Once we have key value and lineitems separately we explode the key value array and get the data of type, key and value out of it.

Then the key and type are compared and only the data required for KPI’s is moved into next dynamic frame and values are passed as records.

Then these records are cleaned and manipulated according to our need.

These key value data is then pushed into redshift table directly from gluejob.

Whereas the Lineitem data is then separated into another dynamic frame with session id as its primary key and is pushed to another S3 bucket for further processing before it is eventually send to redshift as a table

You can find the code here → GlueJob1

11–12: S3 → Glue Job 2 (Lineitem) → Redshift

The script begins by importing necessary libraries and initializing AWS Glue and Spark contexts, along with an AWS Glue job.

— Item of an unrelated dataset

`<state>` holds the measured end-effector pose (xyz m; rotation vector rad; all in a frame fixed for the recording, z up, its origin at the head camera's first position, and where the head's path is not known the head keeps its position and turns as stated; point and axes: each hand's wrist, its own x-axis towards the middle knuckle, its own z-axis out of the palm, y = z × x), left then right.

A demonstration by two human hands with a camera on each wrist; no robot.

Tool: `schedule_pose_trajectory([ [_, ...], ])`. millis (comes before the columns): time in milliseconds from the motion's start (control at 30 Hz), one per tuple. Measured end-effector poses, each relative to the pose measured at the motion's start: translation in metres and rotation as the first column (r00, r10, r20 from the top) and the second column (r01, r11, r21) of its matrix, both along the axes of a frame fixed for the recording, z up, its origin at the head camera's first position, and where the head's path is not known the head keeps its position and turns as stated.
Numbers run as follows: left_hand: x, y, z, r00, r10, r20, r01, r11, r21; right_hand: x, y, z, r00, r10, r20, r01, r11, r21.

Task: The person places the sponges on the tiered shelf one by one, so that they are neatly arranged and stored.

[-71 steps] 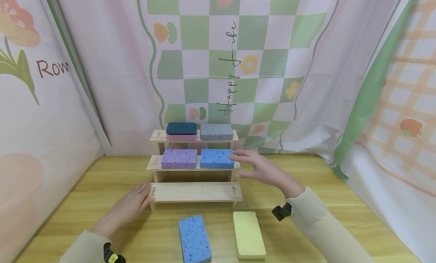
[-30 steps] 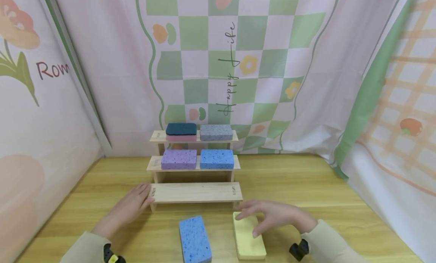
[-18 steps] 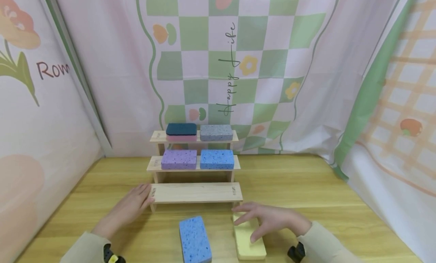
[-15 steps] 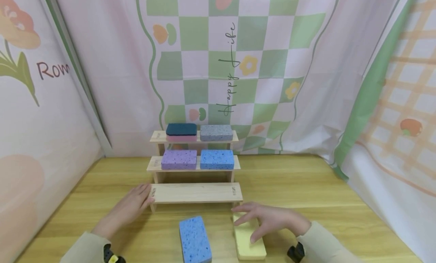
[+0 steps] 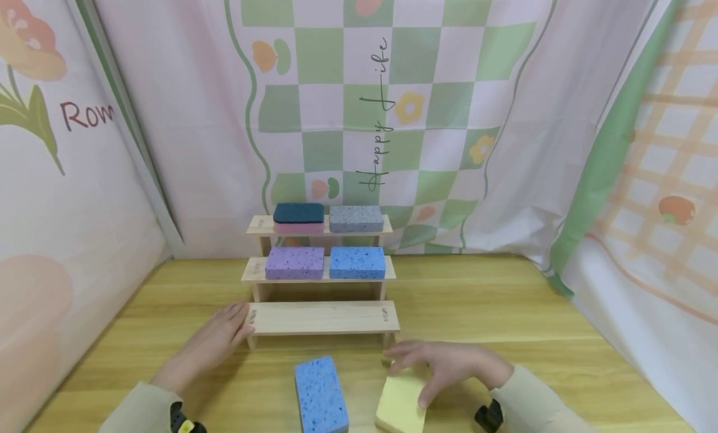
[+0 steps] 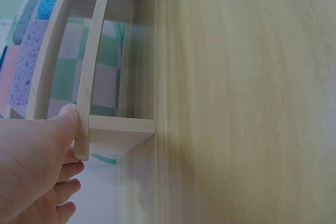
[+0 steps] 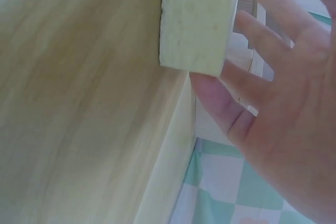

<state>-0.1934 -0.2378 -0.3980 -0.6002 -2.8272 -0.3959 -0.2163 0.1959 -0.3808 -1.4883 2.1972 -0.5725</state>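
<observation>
My left hand [image 5: 209, 341] grips the left end of the lowest step of a three-tier wooden display stand [image 5: 324, 316]. In the left wrist view its thumb [image 6: 67, 119] lies against the board, with the fingers curled below. My right hand [image 5: 457, 363] pinches a pale yellow sponge [image 5: 399, 403] in front of the stand's right front corner. The right wrist view shows the thumb against one edge of the sponge [image 7: 197, 22] and fingers along another side. A speckled blue sponge [image 5: 321, 394] lies flat on the table, left of the yellow one.
On the middle step sit a purple sponge [image 5: 295, 262] and another blue sponge [image 5: 357, 262]. The top step bears a pink sponge with a dark scouring layer [image 5: 299, 216] and a grey sponge [image 5: 356, 218]. Printed curtains [image 5: 465, 140] enclose the wooden table [image 5: 477, 296].
My right hand has come down from the middle step's blue sponge to the yellow sponge and taken hold of it. The yellow sponge has turned and shifted toward me. My left hand has stayed put.
</observation>
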Motion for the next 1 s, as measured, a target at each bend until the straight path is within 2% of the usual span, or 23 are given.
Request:
schedule_pose_trajectory([
  [100,0.0004,-0.0002,0.0002,1.0,0.002,0.004,-0.002,1.0,-0.004,0.0,0.0007,0.0003,0.998,-0.011,0.059,0.01,1.0,0.025],
  [233,0.0015,0.0002,0.0014,1.0,0.004,0.006,-0.004,1.0,-0.003,0.001,0.0012,0.0015,0.995,-0.014,0.094,0.01,0.999,0.051],
  [467,0.002,0.0006,0.0023,1.0,0.005,0.005,-0.005,1.0,-0.002,0.0061,0.0025,0.0038,0.998,-0.011,0.055,0.007,0.998,0.061],
  [767,0.0002,0.0,0.001,1.0,-0.003,-0.003,0.003,1.0,0.0,0.0061,0.0049,0.002,0.998,-0.033,0.054,0.029,0.997,0.072],
  [1000,0.0,0.0006,0.0012,1.0,-0.01,-0.011,0.01,1.0,0.002,0.0078,0.0048,0.0013,0.999,-0.02,-0.028,0.022,0.998,0.056],
])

It utilizes Pandas to load Parquet data from an S3 bucket into a DataFrame, transforming it by reshaping and exploding to handle lists within cells.

Data cleaning is performed, removing commas from the ‘PRICE’ column and replacing NaN and non-numeric values in ‘PRICE’ and ‘QUANTITY’ columns.

The processed data is then converted into a Spark DataFrame. Which is then sent to redshift cluster as a table.

You can find the code here → GlueJob2

13: Redshift

Data from Glue Job 1 and Glue Job 2 it is stored as tables in redshift cluster and Using the relevant columns necessary for the KPI’s a is created which will be used as a DataSet for Dashboard

Key value table

From gluejob key and lineitem extraction we create our first redshift table and upload data in it.